La cuestión acerca de la violencia ejercitada contra el entorno más querido de una persona puede parecer contradictorio: y reposa sobre mecanismos a veces complejos:

  • El temor de perder a una persona importante por ejemplo puede desencadenar violencia, mecanismo de defensa utilizado para responder a esos miedos y detener las amenazas, mismo si esos temores no están fundados en la realidad.
  • El contexto de intimidad, ya que en sí puede constituir una amenaza para cada miembro de la pareja, la proximidad del otro, lo lleva a revelar aspectos de si mismo que no son siempre valorados. Como una reacción de defensa, puede suceder que alguien rechaze de acercarse emocionalmente al otro, y el otro deseando más proximidad, perciba sus súplicas como amenazas y responda de manera violenta.

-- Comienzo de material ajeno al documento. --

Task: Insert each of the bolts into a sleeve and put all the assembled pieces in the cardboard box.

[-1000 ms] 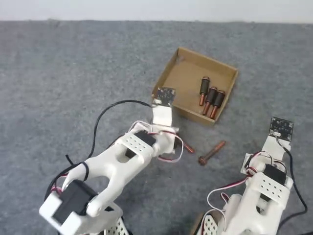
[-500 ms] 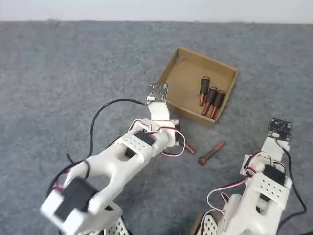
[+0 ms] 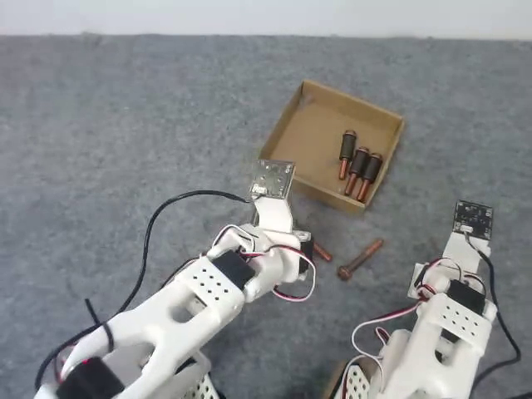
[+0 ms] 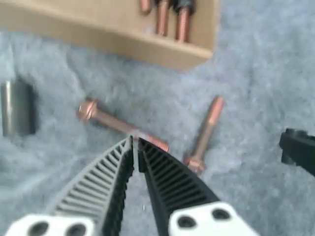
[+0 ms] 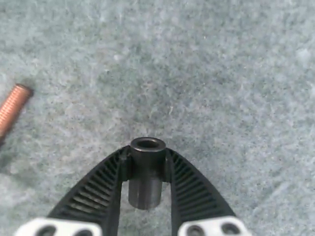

  • Sentimientos de celos y una posesividad malsana pueden darse debido a una falta de confianza del individuo en si mismo, hasta el punto que esto lo lleva a dudar de que el otro lo pueda amar verdaderamente. Esta inseguridad interior y sus consecuencias inciden en el otro frente a su libertad y lo alejan paradojicamente del individuo celoso.
  • La violencia puede originarse al tener la impresión de que el otro no se ocupa bien de su cónyuge como tiene el "deber" de hacerlo.
  • El hombre puede igualmente atribuirse un papel de dominación en la relación con su cónyuge, por convicción cutural o religiosa, porque reproduce un modelo paterno disfuncional, o porque quiere evitar encontrarse en posición inversa de sumisión y de vulnerabilidad.

Cualquiera que sea la meta que se busca, la violencia y el control no hacen más que alejar a la otra persona, nutrir en ella una desconfianza que en definitiva puede romper la relación. Al final de cuentas, lo que se obtiene es siempre lo contrario de lo que se busca.